This is the project that ties the whole library together. It reuses the building blocks from events/07-idempotent-inbox-outbox, scales toward staff/02-event-sourced-cqrs-saga, and runs on a Kafka cluster you already characterized in labs/01-kafka-throughput-and-exactly-once.
2. Goals / Non-goals¶
Goals - Model two bounded contexts (Order, Payment) as separate services with separate databases and justify the boundary in DDD terms. - Solve the dual-write problem with a transactional Outbox: the business row and the outbound event commit in the same local DB transaction; a relay publishes to Kafka after commit. - Make every consumer idempotent via an Inbox / dedup ledger so duplicate delivery produces a single effect. - Implement the order lifecycle as a choreographed saga with compensating actions: payment failure cancels the order and releases nothing it shouldn't. - Maintain a read model updated from events, with eventual consistency the caller can reason about (and an SLO on convergence lag). - Be observable end-to-end: a correlation_id (and W3C trace context) threads HTTP → Order → Kafka → Payment → Kafka → fulfilment; traces, RED metrics, and structured logs all join on it. - Survive broker outages and service restarts mid-saga with no lost orders, no double charges, and no stuck-forever sagas.

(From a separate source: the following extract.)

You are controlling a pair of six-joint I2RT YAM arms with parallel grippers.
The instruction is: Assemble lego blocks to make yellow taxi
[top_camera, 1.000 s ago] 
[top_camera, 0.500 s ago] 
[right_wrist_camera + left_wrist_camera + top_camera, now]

Non-goals - A real payment gateway. Use a simulated gateway with injectable latency/failure/timeout. The interesting problem is the distributed protocol around it, not Stripe's API. - Full event sourcing / CQRS as the baseline — that's a stretch goal (§13) and the subject of staff/02. - An orchestrated saga engine (Temporal/Camunda). Build the choreography by hand so you understand it; note where orchestration would change the design. - UI. The deliverable is the API, the events, the tests, and the findings note.
3. Functional requirements¶
- Order service (
cmd/order): POST /orders— accepts a place-order command, validates it, writes anordersrow (statusPENDING) and anOrderPlacedevent into theoutboxtable in one transaction, returns201with the order id and acorrelation_id. The HTTP call returns before payment is resolved.- Consumes
PaymentAuthorized→ moves orderPENDING → CONFIRMED, emitsOrderConfirmed. ConsumesPaymentFailed→ compensates: orderPENDING → CANCELLED, emitsOrderCancelled. GET /orders/{id}— reads from the read model (current status + a short event history), and reports the order's saga state.- Payment service (
cmd/payment): - Consumes
OrderPlaced→ calls the simulated gateway → writes apaymentsrow and aPaymentAuthorizedorPaymentFailedevent to its own outbox in one transaction. Idempotent onorder_id(anOrderPlacedredelivery must not produce a second charge). - Outbox relay (
cmd/relay, or an in-process worker per service): polls (or tails via logical replication — see §6) each service'soutbox, publishes to Kafka, marks rows published. Must keep relay lag bounded under write load. - Inbox / dedup: every consumer records processed message ids in an
inboxtable inside the same transaction as its effect, so reprocessing is a no-op. - Read model (
cmd/projectoror in-service): anorder_readprojection updated from the order event stream, servingGET /orders/{id}cheaply. - Fault injection (
cmd/chaosor flags): kill a service mid-saga, pause the broker, force the gateway to fail/timeout, and inject duplicate deliveries.
4. Load & data profile¶
- Throughput: sustain ≥ 2,000 orders/s placed for ≥ 20 minutes (target; find and report your machine's real ceiling as in
labs/01). Each order fans out to ≥ 4 events across the saga, so the bus carries ≥ 8,000 events/s. - Volume: drive ≥ 5M orders total across runs so the outbox, inbox, and read-model tables reach realistic size (tens of millions of event rows) and you see index/bloat/vacuum behavior, not toy-table behavior.
- Key distribution:
customer_idis Zipfian (s≈1.1) over 1M customers so some customers (and thus some partitions, if keyed by customer) are hot. - Generator:
cmd/gen(or load harness) is deterministic given a seed; open-model traffic (fixed place rate, not closed-loop) so you can watch saga backlog and relay lag build. - Failure mix: a configurable fraction of payments fail (e.g. 5%) and a fraction time out (e.g. 1%) so compensations and retries run continuously, not just in a contrived test.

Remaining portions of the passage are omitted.